Standing Tall Amid the Lilliputians of Elder Care

Here we go again. I only played the role of Joan of Arc once and I had to drink half a bottle of `Sherry to get onstage. I don’t remember much about the performance but my mother said I was good.

I didn’t choose that part.  I still don’t and yet these parts seem to find me. I’m not that brave; I don’t pine for the vicissitudes of sainthood or think I am Zena the Warrior Health Care Princess. But somehow I find myself over and over again not only fighting for my own professional life but for my elderly patients.

Doesn’t make sense that you could make so many people mad by just trying to take care of a dying man.

It happened this week. I was following one of my patients who had been transferred into a nursing home. He was terminally ill with cancer of the lung which had spread into his brain. The first time I went to see him he seemed agitated, squirming all over the bed. I’d seen him like that at home and given him medication for it. When asked if he was in pain he stoically denied having any. Just like always.

I wrote a note to the hospice nurses involved when I saw that the order for medication that would relieve this chronic problem was only “pm,” (as needed), asking them to consider giving it routinely. In hospice circles there is a familiar saying, “prn ‘means’ pain relief negligible.” In this case it was more than true.

Nearly a week went by before I saw him again. This time when I went in to see him he was much more agitated than before but again denied pain. I found that he was lying in a urine-soaked bed and by this time his mental acuity and speech had deteriorated to such an extent that he couldn’t verbalize the source of his discomfort. I went out to get help with changing him.

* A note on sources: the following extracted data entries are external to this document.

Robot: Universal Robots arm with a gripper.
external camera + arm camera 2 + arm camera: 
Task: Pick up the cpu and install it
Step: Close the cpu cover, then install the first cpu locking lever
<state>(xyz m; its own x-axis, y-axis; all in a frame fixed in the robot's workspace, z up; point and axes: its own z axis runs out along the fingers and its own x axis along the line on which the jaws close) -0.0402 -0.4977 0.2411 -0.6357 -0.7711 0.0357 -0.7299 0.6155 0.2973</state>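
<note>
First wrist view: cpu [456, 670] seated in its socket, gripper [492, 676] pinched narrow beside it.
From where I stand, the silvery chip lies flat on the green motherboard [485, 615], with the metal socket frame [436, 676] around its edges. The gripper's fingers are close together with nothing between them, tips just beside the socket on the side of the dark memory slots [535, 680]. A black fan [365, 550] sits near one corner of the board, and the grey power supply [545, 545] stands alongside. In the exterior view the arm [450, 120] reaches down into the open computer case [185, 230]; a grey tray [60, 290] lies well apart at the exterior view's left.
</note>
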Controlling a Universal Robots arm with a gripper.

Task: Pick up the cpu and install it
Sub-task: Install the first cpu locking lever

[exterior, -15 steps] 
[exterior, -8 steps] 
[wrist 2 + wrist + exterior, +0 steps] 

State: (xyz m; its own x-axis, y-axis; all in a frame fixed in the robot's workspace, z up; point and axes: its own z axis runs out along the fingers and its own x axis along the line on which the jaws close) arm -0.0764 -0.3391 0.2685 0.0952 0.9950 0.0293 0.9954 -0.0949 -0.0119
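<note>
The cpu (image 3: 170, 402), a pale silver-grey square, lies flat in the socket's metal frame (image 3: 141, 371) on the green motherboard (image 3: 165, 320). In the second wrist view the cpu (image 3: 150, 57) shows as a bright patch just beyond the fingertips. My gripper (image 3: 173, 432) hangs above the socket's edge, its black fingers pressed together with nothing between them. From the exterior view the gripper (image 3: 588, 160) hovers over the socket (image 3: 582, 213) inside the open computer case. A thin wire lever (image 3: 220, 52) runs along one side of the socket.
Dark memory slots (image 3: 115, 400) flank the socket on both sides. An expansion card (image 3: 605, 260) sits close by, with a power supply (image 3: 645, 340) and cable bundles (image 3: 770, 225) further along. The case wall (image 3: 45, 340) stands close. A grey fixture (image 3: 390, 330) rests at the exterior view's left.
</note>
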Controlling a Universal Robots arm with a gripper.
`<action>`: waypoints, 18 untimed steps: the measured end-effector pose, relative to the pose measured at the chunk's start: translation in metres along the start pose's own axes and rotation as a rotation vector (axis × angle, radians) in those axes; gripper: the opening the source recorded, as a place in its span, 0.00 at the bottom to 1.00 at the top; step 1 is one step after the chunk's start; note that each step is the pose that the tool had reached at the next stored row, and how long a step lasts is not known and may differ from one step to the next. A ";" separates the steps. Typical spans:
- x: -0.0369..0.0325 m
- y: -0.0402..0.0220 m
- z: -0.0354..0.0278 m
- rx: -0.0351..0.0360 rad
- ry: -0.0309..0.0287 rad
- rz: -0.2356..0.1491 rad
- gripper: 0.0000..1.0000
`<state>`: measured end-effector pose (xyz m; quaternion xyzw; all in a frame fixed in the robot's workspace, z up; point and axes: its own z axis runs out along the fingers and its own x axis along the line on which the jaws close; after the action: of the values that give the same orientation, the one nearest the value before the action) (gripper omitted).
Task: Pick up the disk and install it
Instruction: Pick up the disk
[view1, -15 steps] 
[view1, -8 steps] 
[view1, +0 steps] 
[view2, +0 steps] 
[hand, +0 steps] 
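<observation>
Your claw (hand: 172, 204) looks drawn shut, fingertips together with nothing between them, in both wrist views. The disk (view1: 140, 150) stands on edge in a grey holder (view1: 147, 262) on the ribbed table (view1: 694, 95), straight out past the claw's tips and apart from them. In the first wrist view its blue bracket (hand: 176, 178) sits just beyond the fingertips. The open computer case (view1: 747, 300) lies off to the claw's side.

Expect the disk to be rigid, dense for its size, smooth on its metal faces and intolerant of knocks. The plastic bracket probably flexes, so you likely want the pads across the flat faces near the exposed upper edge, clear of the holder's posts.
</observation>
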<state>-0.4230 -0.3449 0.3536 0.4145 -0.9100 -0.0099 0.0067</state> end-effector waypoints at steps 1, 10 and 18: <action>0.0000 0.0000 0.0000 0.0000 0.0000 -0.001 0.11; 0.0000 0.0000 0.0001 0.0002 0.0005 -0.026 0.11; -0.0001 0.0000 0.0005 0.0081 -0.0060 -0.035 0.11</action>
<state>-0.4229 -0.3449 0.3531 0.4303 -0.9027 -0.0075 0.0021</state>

Afterwards, I again looked at the chart. The medication hadn’t been changed. The nurse on duty told me how his agitation was a definite problem, especially at night and that he commonly threw his legs over the railing and even tried on several occasions to climb over the rails. Any degree of success would’ve most likely meant a broken bone to compound the misery of his condition.

I got on the phone to his primary physician to ask for a change in the order to keep him not only comfortable but also safe. Before I could get more than a sentence out of my mouth she cut me off and asked to speak to the nurse on duty. After verifying that my information was correct she did indeed change the order. That’s when all hell broke loose.

By the next day this doctor had called the facility, the hospice and the financial people involved. She didn’t like the fact that I, though an authorized representative, had accessed the chart. She apparently didn’t appreciate being contacted by someone out of their system. It didn’t matter that the family and trust company had sent me to watch out over their father and client. Their main concern seemed to be that an “outsider” (by their definition) had found a deficiency in care and advocated so brazenly for the patient.

The bonfire of their vanities were roaring. They wanted a fresh sacrifice to appease the demigods of wounded physician and corporate pride.

The next morning, I had the son and durable power for health care fax over to all parties involved authorization for me to see his father and access his medical information. The controversy should’ve been over. But it wasn’t.

The trust officer on the case had just replaced one who’d been wholeheartedly supportive and was adversarial to everything I tried to do.  Call it an oldfashioned personality conflict but she blocked my every move to attempt to find relief for his man. For reasons unfathomable to me, she believed the nursing home’s indignant protestations that their care was above reproach.

The next day, while the administrators of three companies spent time trying to nail me for something picayune, one of the sons went to visit his father. He heard him moaning and crying in the hall as he walked towards the room. No one had responded.

It must’ve become a sound they’d gotten used to.

He found his father’s head lodged in the side rails of his bed and promptly lifted his head off the metal railing mg onto the pillow. He told me by phone that he quieted immediately, “like he knew he was loved again.”

The son didn’t know how that kind of thing could happen. Unfortunately, I’ve seen it all too many times. What I’ve also seen too many times is how organizations with paranoid and sick corporate cultures will close ranks in order to maintain control.

Get caught on the outside of that and you will find yourself torched in a conflagration of hellish proportions. After the reactive backdraft has subsided, my patient is now being well medicated and the facility, as well as errant hospice, are bending over backward to make sure he is dying well.

The trust officer has been called on the carpet for interfering in health care decisions she knew nothing about or had any legal authority over. I worked myself out of a job and tomorrow will go to face the Lilliputians of the nursing home management who still want to know just what gives me the audacious idea I can just walk in and make a difference. And I know I will not walk in that room alone.